Indeed, most of the psychologists associated with psychoanalysis and the gestalt school were Jews. Emile Durkheim, considered a founder of both sociology and anthropology, was a descendant of four generations of rabbis. Franz Boas, the founder of American anthropology, was a German Jew, and the majority of his students were Jewish.

The question, of course, is: So what? Was the Jewishness of these characters significant or merely coincidental?

Cuddihy certainly believed it was significant, and others have, too. Some have suggested that Jews got involved in psychology because, culturally, they were used to solving problems verbally and had a tradition of seeking help from rabbis who served as proto-therapists. Others have tried to isolate mystical themes in psychoanalysis. Franz Boas' anthropological research debunked theories of race, which presumed that some groups--including Southern Europeans, African Americans, and Jews--were racially inferior. Boas' Jewishness, undoubtedly, played a role in this influential work.
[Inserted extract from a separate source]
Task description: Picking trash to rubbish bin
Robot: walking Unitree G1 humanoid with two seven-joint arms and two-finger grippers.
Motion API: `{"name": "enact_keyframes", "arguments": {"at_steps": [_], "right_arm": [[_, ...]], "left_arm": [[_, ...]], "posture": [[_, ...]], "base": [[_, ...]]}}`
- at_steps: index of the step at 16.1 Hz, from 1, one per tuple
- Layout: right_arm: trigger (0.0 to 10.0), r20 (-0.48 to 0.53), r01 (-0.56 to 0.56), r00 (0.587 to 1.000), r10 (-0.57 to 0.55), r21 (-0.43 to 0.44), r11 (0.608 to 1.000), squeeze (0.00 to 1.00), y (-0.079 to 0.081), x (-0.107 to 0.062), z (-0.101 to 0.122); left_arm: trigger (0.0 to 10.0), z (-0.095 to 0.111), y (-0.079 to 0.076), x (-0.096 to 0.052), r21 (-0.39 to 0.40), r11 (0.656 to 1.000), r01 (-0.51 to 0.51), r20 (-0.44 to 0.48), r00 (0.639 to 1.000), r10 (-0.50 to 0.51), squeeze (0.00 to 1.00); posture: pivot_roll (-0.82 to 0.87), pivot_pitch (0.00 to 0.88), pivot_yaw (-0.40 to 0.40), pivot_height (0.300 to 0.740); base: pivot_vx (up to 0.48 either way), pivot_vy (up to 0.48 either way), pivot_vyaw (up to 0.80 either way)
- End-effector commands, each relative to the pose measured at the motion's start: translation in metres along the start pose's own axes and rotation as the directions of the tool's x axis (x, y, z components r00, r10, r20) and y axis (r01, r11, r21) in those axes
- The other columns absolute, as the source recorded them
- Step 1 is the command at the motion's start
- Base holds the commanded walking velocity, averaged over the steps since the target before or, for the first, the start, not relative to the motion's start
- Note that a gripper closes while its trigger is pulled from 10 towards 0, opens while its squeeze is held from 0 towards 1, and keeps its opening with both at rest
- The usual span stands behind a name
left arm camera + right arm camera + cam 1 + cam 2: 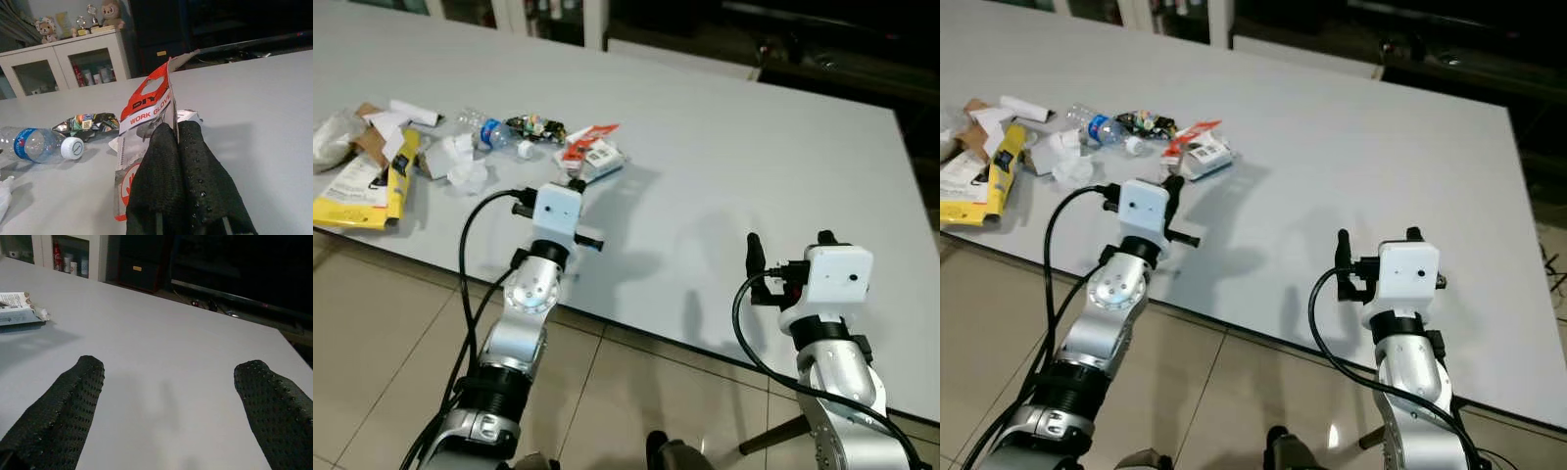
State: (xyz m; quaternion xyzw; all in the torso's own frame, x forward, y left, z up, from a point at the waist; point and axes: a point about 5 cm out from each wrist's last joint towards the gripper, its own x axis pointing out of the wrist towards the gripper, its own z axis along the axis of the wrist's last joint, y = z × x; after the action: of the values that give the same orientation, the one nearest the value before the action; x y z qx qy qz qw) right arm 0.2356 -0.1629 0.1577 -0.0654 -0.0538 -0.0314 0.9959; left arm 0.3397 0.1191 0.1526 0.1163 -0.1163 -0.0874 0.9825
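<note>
Now the left pincer (177, 147) pinches the red glove package (146, 110) between its fingers.

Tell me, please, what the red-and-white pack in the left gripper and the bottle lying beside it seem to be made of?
The work glove pack, pinched by the shut left gripper, looks like thin printed card, perhaps glossy: it stands flat and stiff with a punched hanger hole. The bottle seems clear, thin plastic, see-through, with a blue label and white cap.
</note>
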Motion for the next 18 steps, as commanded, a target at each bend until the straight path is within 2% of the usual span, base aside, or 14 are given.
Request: {"name": "enact_keyframes", "arguments": {"at_steps": [1, 12, 14, 18], "right_arm": [[10.0, -0.004, 0.001, 1.000, -0.001, -0.015, 1.000, 0.00, -0.002, 0.000, -0.002], [10.0, -0.006, 0.011, 1.000, -0.011, -0.024, 1.000, 0.00, -0.002, 0.000, -0.004], [10.0, 0.011, 0.015, 1.000, -0.015, 0.019, 1.000, 0.00, -0.002, -0.001, -0.002], [10.0, 0.016, 0.020, 1.000, -0.020, 0.021, 1.000, 0.00, -0.003, 0.000, -0.001]], "left_arm": [[0.0, 0.003, 0.000, -0.001, 0.006, 1.000, -0.015, 0.002, 1.000, 0.015, 0.00], [0.0, 0.001, 0.004, 0.004, 0.001, 1.000, -0.018, -0.034, 0.999, 0.018, 0.00], [0.0, 0.005, 0.008, 0.009, -0.006, 1.000, -0.029, -0.033, 0.999, 0.029, 0.00], [0.0, 0.009, 0.013, 0.015, -0.008, 0.999, -0.046, -0.024, 0.999, 0.046, 0.00]], "posture": [[0.13, 0.116, -0.035, 0.740], [0.13, 0.125, -0.035, 0.740], [0.13, 0.125, -0.035, 0.740], [0.13, 0.124, -0.035, 0.740]], "base": [[0.000, 0.000, 0.55], [0.000, 0.000, 0.80], [0.000, 0.000, 0.00], [0.394, 0.000, 0.00]]}}
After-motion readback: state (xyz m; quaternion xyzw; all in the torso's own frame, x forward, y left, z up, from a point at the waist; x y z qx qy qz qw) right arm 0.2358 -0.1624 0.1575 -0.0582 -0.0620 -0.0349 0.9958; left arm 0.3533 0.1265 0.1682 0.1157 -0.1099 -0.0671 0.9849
Most of these early Jewish social scientists were affirmatively secular, but Boas and his students did research Jewish subjects. While Freud generally distanced himself from Judaism, in 1939, he published Moses and Monotheism, in which he presented a psychoanalytic reading of biblical history. According to Freud, Moses was actually an Egyptian who was murdered by his followers because he advocated monotheism too vigorously. According to Freud, guilt for this crime has lingered as a motivating force in the Jewish consciousness.